> [TASK GOAL]:
Look in the material below for the line holding "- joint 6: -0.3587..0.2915". Set it down exactly, with each later line up to and including the line holding "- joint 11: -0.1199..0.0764".

> [SUPPLIED MATERIAL]:

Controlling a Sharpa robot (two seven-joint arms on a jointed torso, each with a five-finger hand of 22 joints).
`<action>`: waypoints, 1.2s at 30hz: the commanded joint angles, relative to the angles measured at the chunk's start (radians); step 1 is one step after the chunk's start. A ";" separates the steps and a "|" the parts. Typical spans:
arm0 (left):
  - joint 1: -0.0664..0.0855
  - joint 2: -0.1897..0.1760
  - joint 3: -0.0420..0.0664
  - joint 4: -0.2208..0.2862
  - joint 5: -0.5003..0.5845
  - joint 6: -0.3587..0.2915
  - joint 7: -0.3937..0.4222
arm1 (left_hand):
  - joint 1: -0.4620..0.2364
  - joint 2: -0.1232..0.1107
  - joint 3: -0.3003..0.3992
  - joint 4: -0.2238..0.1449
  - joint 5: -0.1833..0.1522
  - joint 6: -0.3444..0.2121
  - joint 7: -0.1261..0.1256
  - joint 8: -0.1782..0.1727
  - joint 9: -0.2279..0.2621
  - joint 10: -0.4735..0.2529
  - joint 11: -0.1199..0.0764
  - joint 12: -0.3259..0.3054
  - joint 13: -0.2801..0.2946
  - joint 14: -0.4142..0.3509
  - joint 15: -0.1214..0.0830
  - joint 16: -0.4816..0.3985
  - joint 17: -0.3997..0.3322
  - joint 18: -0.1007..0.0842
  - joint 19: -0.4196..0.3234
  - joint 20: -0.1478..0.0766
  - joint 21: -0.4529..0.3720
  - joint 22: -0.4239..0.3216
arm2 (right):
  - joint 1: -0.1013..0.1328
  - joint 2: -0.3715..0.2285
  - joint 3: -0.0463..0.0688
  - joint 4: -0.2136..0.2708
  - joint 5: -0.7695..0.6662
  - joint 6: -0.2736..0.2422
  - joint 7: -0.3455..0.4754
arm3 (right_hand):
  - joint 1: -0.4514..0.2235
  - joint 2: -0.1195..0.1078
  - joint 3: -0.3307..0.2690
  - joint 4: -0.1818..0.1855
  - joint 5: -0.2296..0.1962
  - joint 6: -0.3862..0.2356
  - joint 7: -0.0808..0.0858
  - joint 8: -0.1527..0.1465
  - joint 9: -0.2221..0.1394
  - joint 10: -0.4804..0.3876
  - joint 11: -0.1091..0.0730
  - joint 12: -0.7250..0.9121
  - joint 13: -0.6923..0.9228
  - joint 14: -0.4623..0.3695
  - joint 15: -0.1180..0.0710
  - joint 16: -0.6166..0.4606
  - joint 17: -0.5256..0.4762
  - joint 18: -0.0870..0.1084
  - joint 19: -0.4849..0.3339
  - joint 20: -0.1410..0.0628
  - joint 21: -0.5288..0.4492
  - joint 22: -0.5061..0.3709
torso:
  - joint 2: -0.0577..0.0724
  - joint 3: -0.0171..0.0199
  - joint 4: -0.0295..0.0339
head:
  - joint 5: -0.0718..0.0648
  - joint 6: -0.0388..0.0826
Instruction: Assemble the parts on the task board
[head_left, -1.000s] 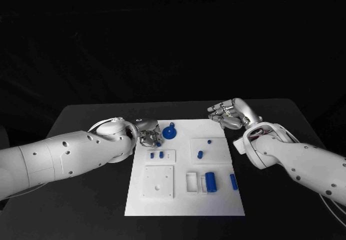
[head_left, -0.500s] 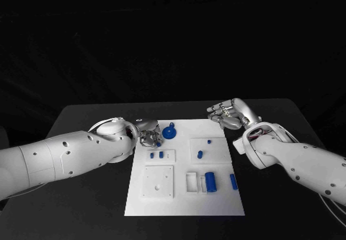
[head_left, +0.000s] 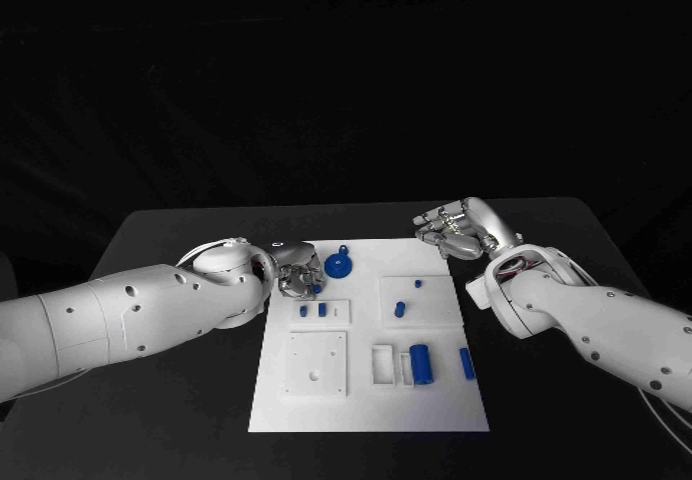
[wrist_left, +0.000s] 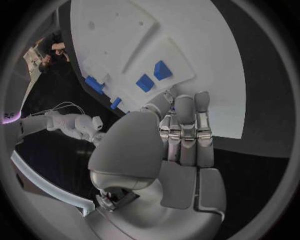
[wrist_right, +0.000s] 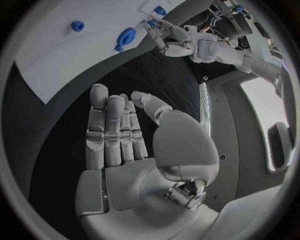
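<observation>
Black table under you carries the white task board (head_left: 368, 400). Your left hand (head_left: 299, 268), fingers curled, sits at the board's far left edge; whether it holds anything, you cannot tell. The round blue part (head_left: 339, 265) lies just beside it, toward the right. Your right hand (head_left: 456, 228) is open and empty, farther off.

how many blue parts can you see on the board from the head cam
8: a round one near the far edge, one by the left hand, two left of centre, two right of centre, and two long ones near the front. The left hand may hide more.
</observation>
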 joint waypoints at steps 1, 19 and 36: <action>-0.002 0.000 -0.001 0.004 -0.002 0.007 0.005 | 0.001 -0.010 0.000 -0.008 -0.004 -0.010 -0.004 -0.004 -0.001 -0.011 0.000 0.006 0.001 -0.007 0.000 -0.007 -0.002 0.014 -0.006 0.002 0.005 0.022 | -0.001 0.000 0.000 0.001 -0.005 0.016 0.008 | -0.003 0.003 0.007 0.001 0.004 0.002 0.005 -0.004 -0.001 -0.008 -0.001 -0.007 -0.001 -0.003 0.002 0.003 -0.002 0.017 0.028 0.006 -0.005 0.010 | 0.000 -0.0001 0.0001 | 0.001 0.000; -0.002 -0.019 -0.001 -0.008 -0.001 -0.058 0.008 | 0.008 -0.020 0.015 -0.020 0.001 -0.040 -0.005 -0.004 -0.001 -0.062 0.022 0.006 0.000 -0.011 0.013 -0.011 -0.006 0.026 -0.014 0.011 0.016 0.023 | -0.002 -0.003 0.000 0.002 -0.151 0.230 -0.095 | 0.019 0.001 -0.045 -0.021 -0.099 -0.008 0.012 -0.003 -0.001 -0.068 0.019 -0.016 -0.006 0.005 0.016 0.017 -0.005 0.033 0.038 0.020 -0.007 0.007 | 0.000 0.0006 -0.0001 | -0.007 0.007; -0.001 -0.065 0.017 -0.051 0.418 -0.286 0.138 | -0.005 -0.068 0.092 -0.070 0.020 0.009 0.058 -0.002 0.000 -0.116 0.057 0.006 0.000 -0.135 0.048 -0.374 -0.163 0.019 -0.178 0.049 -0.056 -0.011 | -0.003 -0.018 0.000 0.025 -0.539 0.439 -0.222 | 0.023 -0.005 -0.134 -0.034 -0.201 -0.028 0.003 -0.004 -0.001 -0.106 0.026 -0.018 -0.007 0.024 0.023 0.040 -0.002 0.037 0.040 0.028 0.095 0.019 | 0.000 0.0010 0.0000 | -0.023 0.015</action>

> [ANSWER]:
  - joint 6: -0.3587..0.2915
  - joint 7: -0.3937..0.4222
arm1 (left_hand):
  - joint 1: -0.4620..0.2364
  - joint 2: -0.1232..0.1107
  - joint 3: -0.3003..0.3992
  - joint 4: -0.2238..0.1449
  - joint 5: -0.1833..0.1522
  - joint 6: -0.3444..0.2121
  - joint 7: -0.1261..0.1256
  - joint 8: -0.1782..0.1727
  - joint 9: -0.2279..0.2621
  - joint 10: -0.4735..0.2529
  - joint 11: -0.1199..0.0764

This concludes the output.